Exercise details:
Here the job is to retype the data word for word while leaving the pictures aside.

Dataset excerpt:

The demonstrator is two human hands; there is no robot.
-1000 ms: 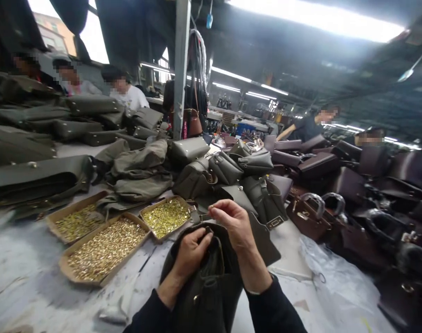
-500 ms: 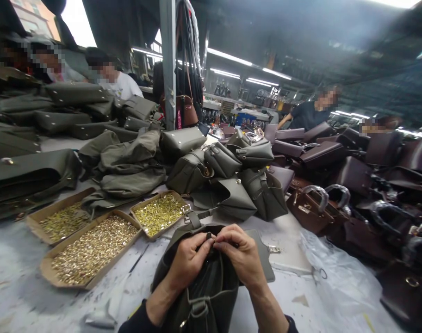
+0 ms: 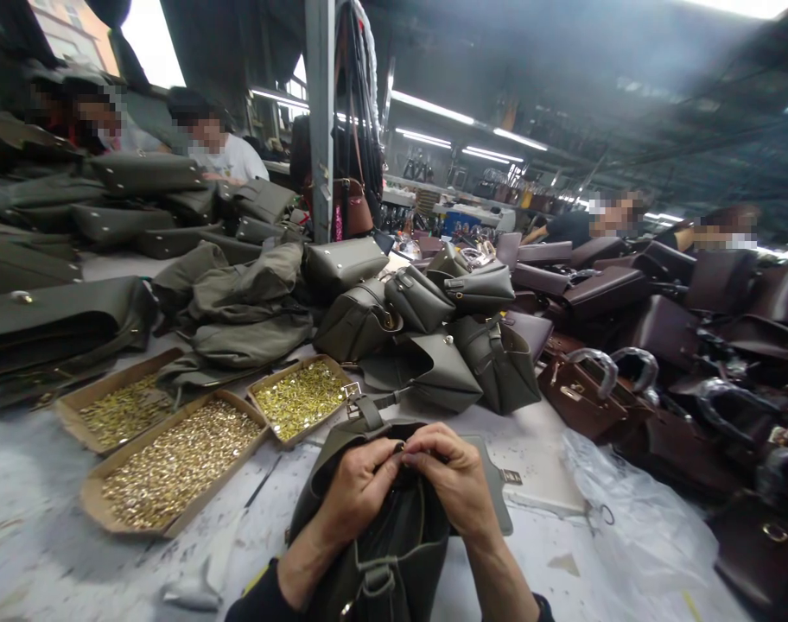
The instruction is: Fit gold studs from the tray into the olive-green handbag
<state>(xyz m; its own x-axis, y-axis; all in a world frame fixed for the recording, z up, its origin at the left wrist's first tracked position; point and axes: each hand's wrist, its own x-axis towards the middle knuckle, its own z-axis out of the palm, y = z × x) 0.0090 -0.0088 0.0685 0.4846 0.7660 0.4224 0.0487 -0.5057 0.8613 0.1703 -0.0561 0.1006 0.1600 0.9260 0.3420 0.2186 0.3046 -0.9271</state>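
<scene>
An olive-green handbag (image 3: 381, 553) stands open in front of me at the table's near edge. My left hand (image 3: 355, 488) is closed on the bag's inner rim, thumb and fingers pinched. My right hand (image 3: 455, 484) is closed too, its fingertips meeting the left hand's at a small dark piece (image 3: 400, 449) on the rim that I cannot make out. A strap with a metal buckle (image 3: 352, 390) sticks up from the bag's far side.
Three cardboard trays of small brass hardware (image 3: 174, 462) lie to the left. Olive bags (image 3: 426, 345) are piled ahead, dark brown bags (image 3: 659, 345) to the right. A clear plastic sheet (image 3: 633, 527) lies at right. Other people sit beyond the piles. A steel post (image 3: 320, 121) rises behind.
My right hand came down from above the bag and met my left hand at the rim. Since half a second ago both hands hold almost still.
</scene>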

Solution below:
The demonstrator is two human hands; there is no robot.
-1000 ms: 
-500 ms: 
+0 ms: 
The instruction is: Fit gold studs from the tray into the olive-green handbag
<state>(xyz m; its own x-axis, y-axis; all in a world frame fixed for the recording, z up, its origin at the left wrist's first tracked position; point and axes: each hand's wrist, its own x-axis towards the middle knuckle, its own z-axis out of the palm, y = z × x) 0.0090 -0.0088 0.0685 0.4846 0.7660 0.4224 0.0487 -0.5057 0.8613 0.1703 -0.0561 0.1006 0.1600 0.9260 0.3420 0.2186 0.3046 -0.9271</state>
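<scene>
An olive-green handbag (image 3: 381, 553) stands open in front of me at the table's near edge. My left hand (image 3: 355, 488) is closed on the bag's inner rim, thumb and fingers pinched. My right hand (image 3: 455, 484) is closed too, its fingertips meeting the left hand's at a small dark piece (image 3: 400, 449) on the rim that I cannot make out. A strap with a metal buckle (image 3: 352, 390) sticks up from the bag's far side.
Three cardboard trays of small brass hardware (image 3: 174, 462) lie to the left. Olive bags (image 3: 426, 345) are piled ahead, dark brown bags (image 3: 659, 345) to the right. A clear plastic sheet (image 3: 633, 527) lies at right. Other people sit beyond the piles. A steel post (image 3: 320, 121) rises behind.
My right hand came down from above the bag and met my left hand at the rim. Since half a second ago both hands hold almost still.
</scene>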

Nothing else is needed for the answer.